Here is some examples of a more open setup for these dependencies:
host:
- r-base >=4.1.3
- bioconductor-biobase >=2.54.0
- bioconductor-biocgenerics >=0.40.0
- bioconductor-geomxtools >=3.1.1
- bioconductor-nanostringnctools >=1.2.0
- bioconductor-spatialdecon =1.4.3
- bioconductor-complexheatmap >=2.10.0
- r-cowplot >=1.1.1
- r-dplyr >=1.0.9
- r-ggforce >=0.3.4
- r-ggplot2 >=3.3.6
- r-gridextra >=2.3
- r-gtable >=0.3.0
- r-knitr >=1.40
- r-patchwork >=1.1.2
- r-reshape2 >=1.4.4
- r-scales >=1.2.1
- r-tibble >=3.1.8
- r-tidyr >=1.2.1
- r-umap >=0.2.9.0
- r-rtsne >=0.16
- r-magrittr >=2.0.3
- r-rlang >=1.1.0
Build the Conda package¶
When the meta.yaml
has been prepared, you can now build the Conda package.
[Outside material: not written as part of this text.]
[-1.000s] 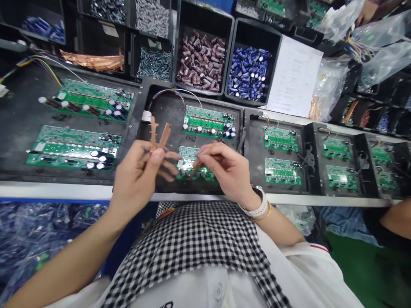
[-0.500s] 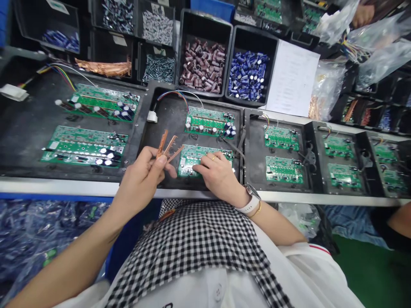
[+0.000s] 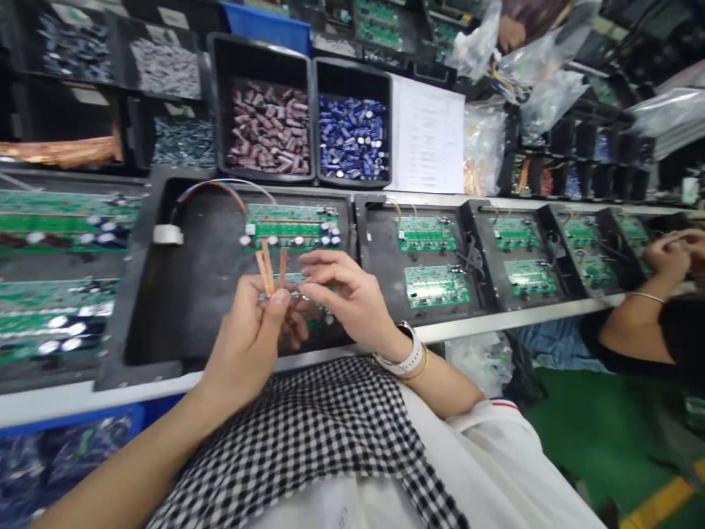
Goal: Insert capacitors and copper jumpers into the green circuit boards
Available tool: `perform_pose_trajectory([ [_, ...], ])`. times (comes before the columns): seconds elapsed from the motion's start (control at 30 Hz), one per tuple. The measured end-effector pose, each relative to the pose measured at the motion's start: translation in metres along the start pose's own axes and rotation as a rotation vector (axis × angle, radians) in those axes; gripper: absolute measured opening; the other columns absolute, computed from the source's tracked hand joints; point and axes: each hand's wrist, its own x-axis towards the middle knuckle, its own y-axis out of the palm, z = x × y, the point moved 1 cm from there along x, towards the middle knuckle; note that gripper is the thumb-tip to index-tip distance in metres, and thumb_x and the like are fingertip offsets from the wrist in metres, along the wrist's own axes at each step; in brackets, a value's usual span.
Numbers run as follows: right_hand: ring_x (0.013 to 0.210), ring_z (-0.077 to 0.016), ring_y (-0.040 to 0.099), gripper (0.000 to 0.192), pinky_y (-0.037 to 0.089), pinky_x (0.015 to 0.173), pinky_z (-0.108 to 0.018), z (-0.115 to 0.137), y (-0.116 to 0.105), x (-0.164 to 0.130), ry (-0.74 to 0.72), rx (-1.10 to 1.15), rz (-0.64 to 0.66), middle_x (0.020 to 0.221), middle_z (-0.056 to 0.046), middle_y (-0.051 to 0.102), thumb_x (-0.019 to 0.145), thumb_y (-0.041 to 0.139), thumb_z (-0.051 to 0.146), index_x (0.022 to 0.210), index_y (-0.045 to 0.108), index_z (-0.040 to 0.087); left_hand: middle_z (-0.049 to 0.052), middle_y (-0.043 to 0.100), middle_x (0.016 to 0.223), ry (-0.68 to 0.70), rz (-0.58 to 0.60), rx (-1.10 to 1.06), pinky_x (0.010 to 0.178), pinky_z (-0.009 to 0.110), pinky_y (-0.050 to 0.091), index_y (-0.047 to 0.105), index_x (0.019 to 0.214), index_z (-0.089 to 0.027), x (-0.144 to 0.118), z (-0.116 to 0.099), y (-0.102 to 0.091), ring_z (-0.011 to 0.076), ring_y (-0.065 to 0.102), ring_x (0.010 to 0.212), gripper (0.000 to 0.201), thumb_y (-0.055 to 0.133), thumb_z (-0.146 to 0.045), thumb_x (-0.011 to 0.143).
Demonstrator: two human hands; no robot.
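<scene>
So the left hand (image 3: 247, 338), a bit left of mid-frame, has a few copper strips (image 3: 267, 270) pinched, ends poking up past the thumb. Right hand (image 3: 352, 301) is around the middle of the frame, just right of the strips, fingers loosely bent toward them; can't tell if it's gripping anything. A green circuit board (image 3: 286, 229) sits just above, in a black tray (image 3: 176, 301).

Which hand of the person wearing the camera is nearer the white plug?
Left. The left hand, holding copper strips, is to the right of and lower in view than the white plug; the right hand is farther right, beyond the left hand.
</scene>
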Motion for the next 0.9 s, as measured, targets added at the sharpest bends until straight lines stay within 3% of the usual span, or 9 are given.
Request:
perform_pose_trajectory([
  [0.1, 0.097, -0.0140, 0.069, 0.014, 0.057, 0.086, -0.033, 0.000, -0.053, -0.002, 0.084, 0.109, -0.115, 0.110, -0.005, 0.068, 0.097, 0.055, 0.032, 0.090, 0.060, 0.021, 0.004, 0.071, 0.095, 0.084, 0.020, -0.107, 0.072, 0.033, 0.060, 0.039, 0.100, -0.023, 0.022, -0.018, 0.037, 0.0188, 0.071, 0.081, 0.027, 0.050, -0.047, 0.097],
  [0.2, 0.088, -0.0143, 0.068, 0.011, 0.054, 0.082, -0.034, -0.013, -0.134, 0.004, 0.049, -0.252, -0.212, 0.098, -0.002, 0.068, 0.097, 0.055, 0.030, 0.098, 0.064, 0.024, 0.005, 0.072, 0.097, 0.086, 0.021, -0.119, 0.063, 0.031, 0.059, 0.043, 0.106, -0.023, 0.043, -0.029, 0.063, 0.0189, 0.072, 0.074, 0.026, 0.047, -0.048, 0.098],
  [0.3, 0.094, -0.0187, 0.060, 0.018, 0.047, 0.083, -0.036, -0.045, -0.210, 0.024, -0.021, -0.863, -0.020, 0.101, -0.006, 0.065, 0.096, 0.054, 0.023, 0.099, 0.072, 0.024, -0.001, 0.067, 0.080, 0.054, 0.085, 0.048, 0.048, 0.023, 0.047, 0.049, 0.114, -0.024, 0.061, -0.032, 0.083, 0.0127, 0.060, 0.052, 0.032, 0.044, -0.052, 0.098],
  [0.37, 0.092, -0.0204, 0.057, 0.022, 0.042, 0.081, -0.037, -0.070, -0.241, 0.040, -0.043, -1.111, 0.150, 0.096, -0.006, 0.066, 0.097, 0.052, 0.020, 0.099, 0.073, 0.024, -0.004, 0.058, 0.069, 0.063, 0.108, 0.204, 0.050, 0.023, 0.042, 0.054, 0.114, -0.024, 0.069, -0.031, 0.095, 0.0113, 0.052, 0.052, 0.034, 0.039, -0.051, 0.100],
  [0.43, 0.093, -0.0216, 0.055, 0.023, 0.038, 0.081, -0.037, -0.090, -0.255, 0.053, -0.071, -1.239, 0.274, 0.093, -0.005, 0.066, 0.098, 0.050, 0.019, 0.100, 0.073, 0.024, -0.005, 0.053, 0.065, 0.049, 0.116, 0.315, 0.056, 0.024, 0.040, 0.055, 0.111, -0.024, 0.075, -0.030, 0.106, 0.0121, 0.051, 0.056, 0.035, 0.034, -0.051, 0.102],
  [0.57, 0.094, -0.0219, 0.052, 0.025, 0.036, 0.083, -0.038, -0.111, -0.257, 0.065, -0.130, -1.286, 0.387, 0.090, -0.004, 0.066, 0.098, 0.048, 0.018, 0.099, 0.072, 0.026, -0.005, 0.054, 0.066, -0.051, 0.127, 0.362, 0.059, 0.026, 0.040, 0.048, 0.101, -0.023, 0.084, -0.029, 0.121, 0.0138, 0.053, 0.061, 0.036, 0.029, -0.053, 0.102],
  [0.77, 0.093, -0.0227, 0.053, 0.023, 0.040, 0.084, -0.040, -0.120, -0.266, 0.065, -0.105, -1.217, 0.392, 0.090, -0.005, 0.066, 0.096, 0.053, 0.017, 0.095, 0.074, 0.026, -0.006, 0.055, 0.065, -0.117, 0.130, 0.370, 0.061, 0.028, 0.040, 0.041, 0.096, -0.023, 0.092, -0.027, 0.130, 0.0143, 0.052, 0.060, 0.030, 0.030, -0.050, 0.102],
  [0.83, 0.098, -0.0243, 0.055, 0.022, 0.041, 0.088, -0.044, -0.113, -0.265, 0.063, -0.061, -1.158, 0.347, 0.096, -0.006, 0.066, 0.094, 0.056, 0.015, 0.092, 0.076, 0.025, -0.005, 0.056, 0.068, -0.094, 0.120, 0.373, 0.063, 0.028, 0.041, 0.041, 0.094, -0.023, 0.094, -0.027, 0.133, 0.0143, 0.052, 0.063, 0.028, 0.031, -0.048, 0.102],
  [0.9, 0.101, -0.0235, 0.057, 0.018, 0.045, 0.091, -0.045, -0.098, -0.257, 0.057, -0.007, -0.956, 0.298, 0.103, -0.006, 0.066, 0.092, 0.061, 0.015, 0.096, 0.075, 0.025, -0.004, 0.057, 0.070, -0.066, 0.103, 0.360, 0.062, 0.028, 0.040, 0.041, 0.093, -0.022, 0.093, -0.026, 0.137, 0.0140, 0.052, 0.063, 0.028, 0.031, -0.047, 0.103],
])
To do so, run the command, replacing
$r-package
with the name of the R package folder that was created after running conda skeleton (the folder where the meta.yaml is located).$build_log_name.log
with the name for the log file, such as the date, time, and initials.
conda-build $r-package 2>&1|tee $build_log_name.log
Example
conda-build r-dspworkflow 2>&1|tee 05_12_23_330_nc.log
The log file will list how conda has built the package, including what dependencies version numbers and corresponding build strings were used to resolve the conda environment. These dependencies are what we specified in the "meta.yaml" file. The log file will be useful troubleshooting a failed build.
Be aware, the build can take anywhere from several minutes to an hour to complete, depending on the size of the package and the number of dependencies.
The conda package will be built as a tar.bz2 file.